* TO DO: Nothing except the pictures should be left out when you reproduce the listing exactly.

* RECORDED DATA:
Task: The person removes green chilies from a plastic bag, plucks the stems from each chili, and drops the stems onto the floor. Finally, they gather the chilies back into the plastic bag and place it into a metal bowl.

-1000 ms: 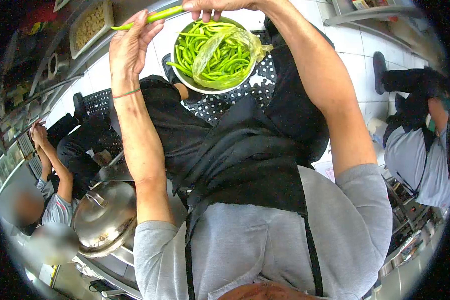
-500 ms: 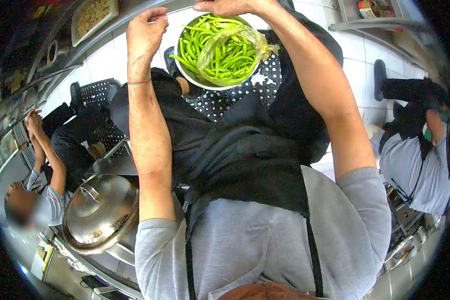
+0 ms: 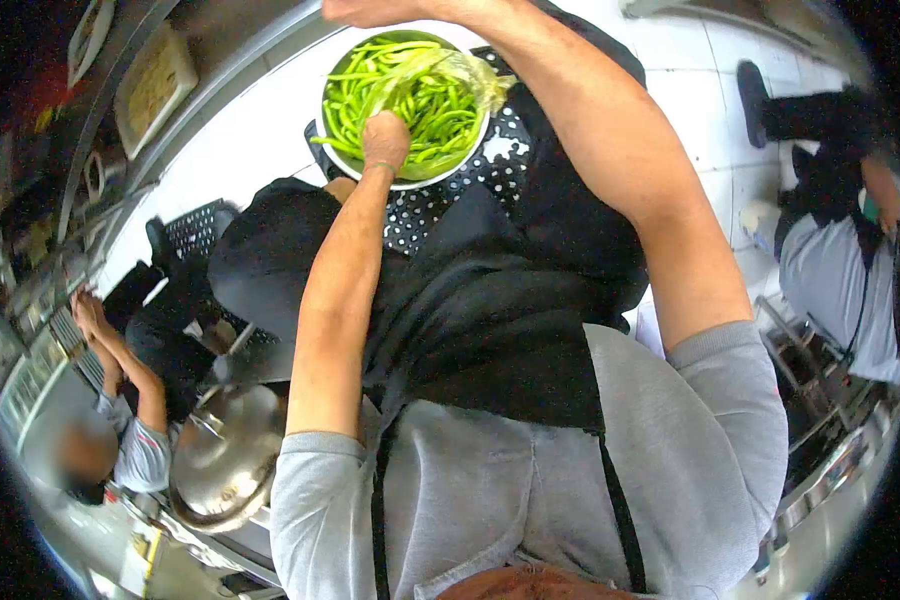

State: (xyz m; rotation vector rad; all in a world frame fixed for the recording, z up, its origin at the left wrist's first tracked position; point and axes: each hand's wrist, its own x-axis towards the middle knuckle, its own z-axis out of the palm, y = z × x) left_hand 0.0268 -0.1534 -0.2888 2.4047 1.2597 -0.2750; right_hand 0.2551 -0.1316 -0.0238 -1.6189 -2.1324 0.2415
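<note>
A metal bowl (image 3: 327,105) full of long green peppers (image 3: 450,112) stands in front of my knees. A thin clear plastic bag (image 3: 492,85) lies among the peppers, bunched at the right rim. My left hand (image 3: 384,142) is down in the bowl on the peppers, its fingers hidden below the back of the hand. My right hand (image 3: 365,10) is above the bowl's far side, closed and partly cut off by the top edge. What it holds, if anything, is out of sight.
Under the bowl is a black perforated stool or crate (image 3: 410,225). A large lidded pot (image 3: 225,450) stands at my left, near a seated person (image 3: 150,400). Another person (image 3: 840,270) is at the right. A shelf tray (image 3: 160,90) sits upper left.
My left hand has moved from beside the bowl down into the peppers. My right hand has shifted slightly left and up, toward the frame edge. The whole view has shifted a little.
</note>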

* REPLY TO THE TASK:
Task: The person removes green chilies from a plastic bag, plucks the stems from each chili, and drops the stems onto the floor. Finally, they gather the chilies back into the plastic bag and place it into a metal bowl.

-1000 ms: 
-500 ms: 
+0 ms: 

State: (xyz m; rotation vector rad; all in a world frame fixed for the recording, z up, its origin at the left wrist's first tracked position; point and axes: each hand's wrist, its own x-axis towards the middle knuckle, its own z-axis out of the palm, y = z × x) left_hand 0.0268 -0.1534 -0.2888 2.4047 1.2597 -0.2750; right_hand 0.2551 -0.1316 -0.0238 -1.6189 -2.1324 0.2415
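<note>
A metal bowl (image 3: 327,105) full of long green peppers (image 3: 450,112) stands in front of my knees. A thin clear plastic bag (image 3: 492,85) lies among the peppers, bunched at the right rim. My left hand (image 3: 384,142) is down in the bowl on the peppers, its fingers hidden below the back of the hand. My right hand (image 3: 365,10) is above the bowl's far side, closed and partly cut off by the top edge. What it holds, if anything, is out of sight.
Under the bowl is a black perforated stool or crate (image 3: 410,225). A large lidded pot (image 3: 225,450) stands at my left, near a seated person (image 3: 150,400). Another person (image 3: 840,270) is at the right. A shelf tray (image 3: 160,90) sits upper left.
My left hand has moved from beside the bowl down into the peppers. My right hand has shifted slightly left and up, toward the frame edge. The whole view has shifted a little.
</note>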

With that, the output is done.